Any ideas? Who do I contact? Thanks! Kitsune Sniper / David Silva 00:41, 14 February 2006 (UTC)

Certainly as long as we are cited overtly, we have no issue. And I cannot think why we would be any less citable in this respect than any other source. The issue would more be what is considered by your university as appropriate citation and appropriate sources. That you should sort out with your thesis advisor. - Jmabel | Talk 17:04, 21 February 2006 (UTC)
Hi Enigma! The problem will be may academics do not consider wikipedia an acceptable source to site. We could use a specific wikipedia page for this issue.
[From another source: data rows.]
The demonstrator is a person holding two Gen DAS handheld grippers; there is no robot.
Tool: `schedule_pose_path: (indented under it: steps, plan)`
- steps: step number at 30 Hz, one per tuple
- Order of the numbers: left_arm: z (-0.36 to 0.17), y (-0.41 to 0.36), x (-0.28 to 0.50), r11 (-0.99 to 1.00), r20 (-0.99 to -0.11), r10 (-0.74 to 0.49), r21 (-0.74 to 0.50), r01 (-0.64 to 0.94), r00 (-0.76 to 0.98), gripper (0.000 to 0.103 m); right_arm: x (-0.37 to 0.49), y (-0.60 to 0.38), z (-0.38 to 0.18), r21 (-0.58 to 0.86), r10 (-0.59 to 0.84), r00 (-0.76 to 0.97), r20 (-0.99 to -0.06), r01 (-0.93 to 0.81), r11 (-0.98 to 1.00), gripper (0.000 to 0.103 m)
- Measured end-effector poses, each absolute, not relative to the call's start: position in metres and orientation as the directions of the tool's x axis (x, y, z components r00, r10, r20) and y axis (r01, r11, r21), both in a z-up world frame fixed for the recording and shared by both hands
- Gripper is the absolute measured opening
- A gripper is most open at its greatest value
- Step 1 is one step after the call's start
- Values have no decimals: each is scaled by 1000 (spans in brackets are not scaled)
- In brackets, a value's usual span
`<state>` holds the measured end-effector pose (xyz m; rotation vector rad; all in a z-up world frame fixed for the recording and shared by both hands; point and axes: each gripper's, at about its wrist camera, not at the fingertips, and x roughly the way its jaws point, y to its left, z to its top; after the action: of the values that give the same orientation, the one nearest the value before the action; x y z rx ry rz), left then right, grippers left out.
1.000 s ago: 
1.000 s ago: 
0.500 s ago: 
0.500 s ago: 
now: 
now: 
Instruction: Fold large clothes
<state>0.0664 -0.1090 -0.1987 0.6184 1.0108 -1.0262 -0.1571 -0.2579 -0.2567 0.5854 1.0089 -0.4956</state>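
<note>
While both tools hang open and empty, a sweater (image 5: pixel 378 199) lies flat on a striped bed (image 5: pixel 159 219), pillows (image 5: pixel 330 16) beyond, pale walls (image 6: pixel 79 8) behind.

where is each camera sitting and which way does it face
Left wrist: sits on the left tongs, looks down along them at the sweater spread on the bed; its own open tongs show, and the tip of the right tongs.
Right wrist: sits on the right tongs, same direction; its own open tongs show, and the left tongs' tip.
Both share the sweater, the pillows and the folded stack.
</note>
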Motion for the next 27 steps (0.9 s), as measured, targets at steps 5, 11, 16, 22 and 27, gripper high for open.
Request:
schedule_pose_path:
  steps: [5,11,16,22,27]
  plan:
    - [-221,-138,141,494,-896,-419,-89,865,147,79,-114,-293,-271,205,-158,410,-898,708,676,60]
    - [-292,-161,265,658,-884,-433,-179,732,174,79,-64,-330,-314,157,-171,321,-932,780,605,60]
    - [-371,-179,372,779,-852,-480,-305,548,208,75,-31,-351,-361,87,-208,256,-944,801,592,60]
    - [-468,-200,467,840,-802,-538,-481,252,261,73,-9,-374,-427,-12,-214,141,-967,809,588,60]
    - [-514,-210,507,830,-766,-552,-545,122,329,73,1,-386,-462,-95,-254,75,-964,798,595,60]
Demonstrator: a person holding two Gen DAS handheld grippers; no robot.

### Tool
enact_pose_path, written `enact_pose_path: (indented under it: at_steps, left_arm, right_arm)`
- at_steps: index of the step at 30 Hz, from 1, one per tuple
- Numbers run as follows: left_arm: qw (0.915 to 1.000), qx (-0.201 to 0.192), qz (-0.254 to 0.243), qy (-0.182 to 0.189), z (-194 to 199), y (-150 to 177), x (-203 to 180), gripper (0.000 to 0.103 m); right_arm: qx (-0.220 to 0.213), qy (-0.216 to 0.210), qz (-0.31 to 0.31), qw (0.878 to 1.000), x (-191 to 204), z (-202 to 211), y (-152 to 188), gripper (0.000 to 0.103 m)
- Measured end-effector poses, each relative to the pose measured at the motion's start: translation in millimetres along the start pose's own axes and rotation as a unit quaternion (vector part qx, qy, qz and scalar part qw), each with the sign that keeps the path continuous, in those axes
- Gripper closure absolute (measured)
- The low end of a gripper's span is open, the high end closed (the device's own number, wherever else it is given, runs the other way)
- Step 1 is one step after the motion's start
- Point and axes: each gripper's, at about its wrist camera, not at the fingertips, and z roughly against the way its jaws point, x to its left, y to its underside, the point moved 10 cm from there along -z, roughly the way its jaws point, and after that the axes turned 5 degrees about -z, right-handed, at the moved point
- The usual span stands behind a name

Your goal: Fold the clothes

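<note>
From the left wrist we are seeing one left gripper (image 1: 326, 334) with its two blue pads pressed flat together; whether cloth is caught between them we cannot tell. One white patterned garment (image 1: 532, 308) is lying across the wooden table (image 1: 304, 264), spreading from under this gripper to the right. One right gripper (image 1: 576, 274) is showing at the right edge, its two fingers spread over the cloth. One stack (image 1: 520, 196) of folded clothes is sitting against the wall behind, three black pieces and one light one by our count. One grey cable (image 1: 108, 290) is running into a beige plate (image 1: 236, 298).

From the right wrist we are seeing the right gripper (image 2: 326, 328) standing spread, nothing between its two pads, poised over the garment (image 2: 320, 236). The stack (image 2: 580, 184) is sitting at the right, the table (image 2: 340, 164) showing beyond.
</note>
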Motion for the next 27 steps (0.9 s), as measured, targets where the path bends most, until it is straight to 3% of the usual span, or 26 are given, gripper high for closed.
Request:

Mathiastck 17:55, 14 August 2006 (UTC)
Wikipedia:Academic use? If you feel that doesn't deal adequately with the matter, then you might want to expand it accordingly. - Jmabel | Talk 07:15, 16 August 2006 (UTC)

[edit] Wikipedia Style?

Why not have a new "Wikipedia style" for citing? The Britannica has its own style called "Britannica style" along with others like MLA style. What do you say? —Preceding unsigned comment added by 202.83.38.27 (talk • contribs) 15 Feb 2006

Isn't going to happen. We've discussed this enough to know we don't have consensus on a citation style, and, institutionally, we are pretty much incapable of imposing a standard where there is genuine, widespread disagreement. - Jmabel | Talk 17:06, 21 February 2006 (UTC)

[edit] Special:Cite for Bluebook

I just used the Special:Cite tool for the first time. Pretty cool! However, I think the "Bluebook style" used therein is incorrect. Does anyone know of a way that I could fix it? -- Ksm10 23:24, 24 March 2006 (UTC)

[edit] AMA (American medical association) request

received at info-en. Worthwhile? -- Jeandré, 2006-03-29t21:14z

Thanks. -- Jeandré, 2006-04-03t18:30z

[edit] Harvard J. L. and Tech.

Re The Bluebook-inspired style this page attributes to the Harvard Journal of Law and Technology—does anyone have a source for that? A search of the journal's homepage for "Wikipedia" turns up nothing of the sort. In fact, one article from just last fall uses standard Bluebook style: [1], PDF p. 4, n. 8. --zenohockey 23:32, 23 April 2006 (UTC)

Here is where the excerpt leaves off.